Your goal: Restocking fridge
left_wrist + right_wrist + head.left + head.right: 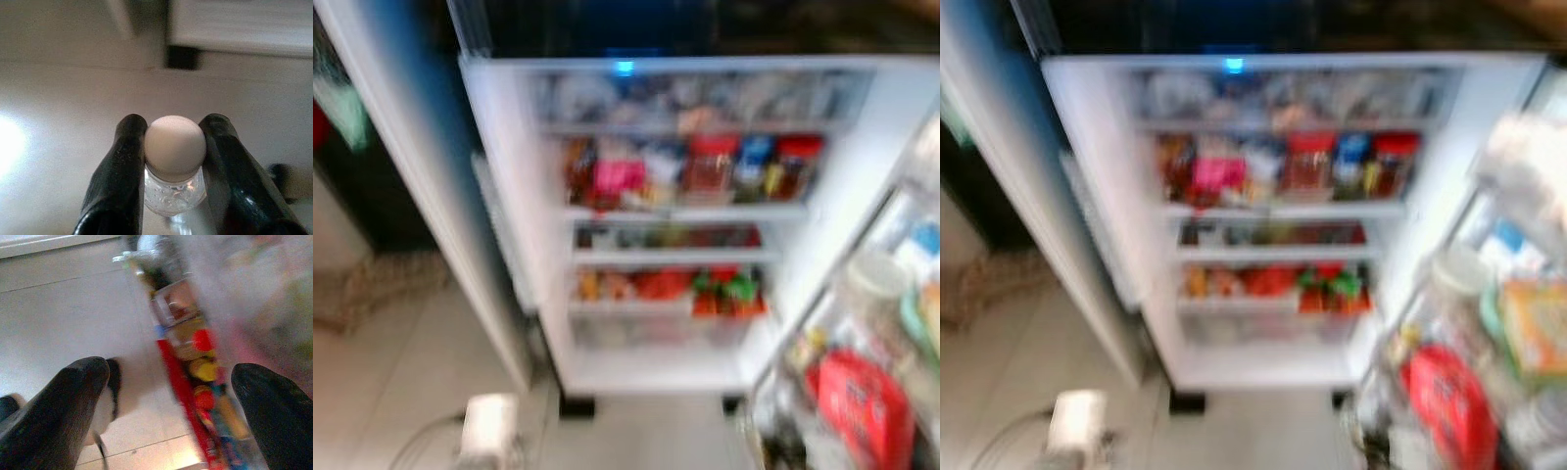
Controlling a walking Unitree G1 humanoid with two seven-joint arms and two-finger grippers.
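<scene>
Standing open, blurred, the fridge (666, 225) shows packed shelves, its door rack (862, 392) at right; pale tiled floor (401, 372) before it. Left wrist view: left gripper (175, 147) clamps a clear bottle (175, 161) with rounded pale cap. Right wrist view: right gripper (178, 396) fingers spread, beside rack goods.

Fridge (656, 225) open, shelves packed; clear bottle (175, 169), beige round cap, clamped in left gripper (173, 147).
</scene>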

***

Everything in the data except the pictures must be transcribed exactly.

» **TASK OUTPUT**
Your goal: Restocking fridge
left_wrist + right_wrist + head.left + head.right: 
Controlling a walking Unitree G1 humanoid with two seven-joint arms and two-finger grippers.
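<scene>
Standing open, blurred, the fridge (666, 225) shows packed shelves, its door rack (862, 392) at right; pale tiled floor (401, 372) before it. Left wrist view: left gripper (175, 147) clamps a clear bottle (175, 161) with rounded pale cap. Right wrist view: right gripper (178, 396) fingers spread, beside rack goods.

Fridge (656, 225) open, shelves packed; clear bottle (175, 169), beige round cap, clamped in left gripper (173, 147).
</scene>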

The output for this exercise is finished.